Please repeat the listing exactly, starting at its first line and stopping after the line that contains "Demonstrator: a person".
-*-
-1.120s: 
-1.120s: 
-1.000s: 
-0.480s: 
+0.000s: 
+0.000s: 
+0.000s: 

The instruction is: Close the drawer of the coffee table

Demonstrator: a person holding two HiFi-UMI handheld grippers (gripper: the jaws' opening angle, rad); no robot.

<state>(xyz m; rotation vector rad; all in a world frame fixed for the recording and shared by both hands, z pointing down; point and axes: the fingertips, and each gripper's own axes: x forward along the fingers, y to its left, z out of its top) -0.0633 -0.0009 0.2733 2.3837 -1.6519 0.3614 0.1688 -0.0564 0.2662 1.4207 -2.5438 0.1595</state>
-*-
**Solution to the problem**:
-1.120s: 
-1.120s: 
-1.000s: 
-0.480s: 
+0.000s: 
+0.000s: 
+0.000s: 

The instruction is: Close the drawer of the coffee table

Demonstrator: a person holding two HiFi-UMI handheld grippers (gripper: the jaws' opening angle, rad); no robot.

Nothing else is needed for the answer.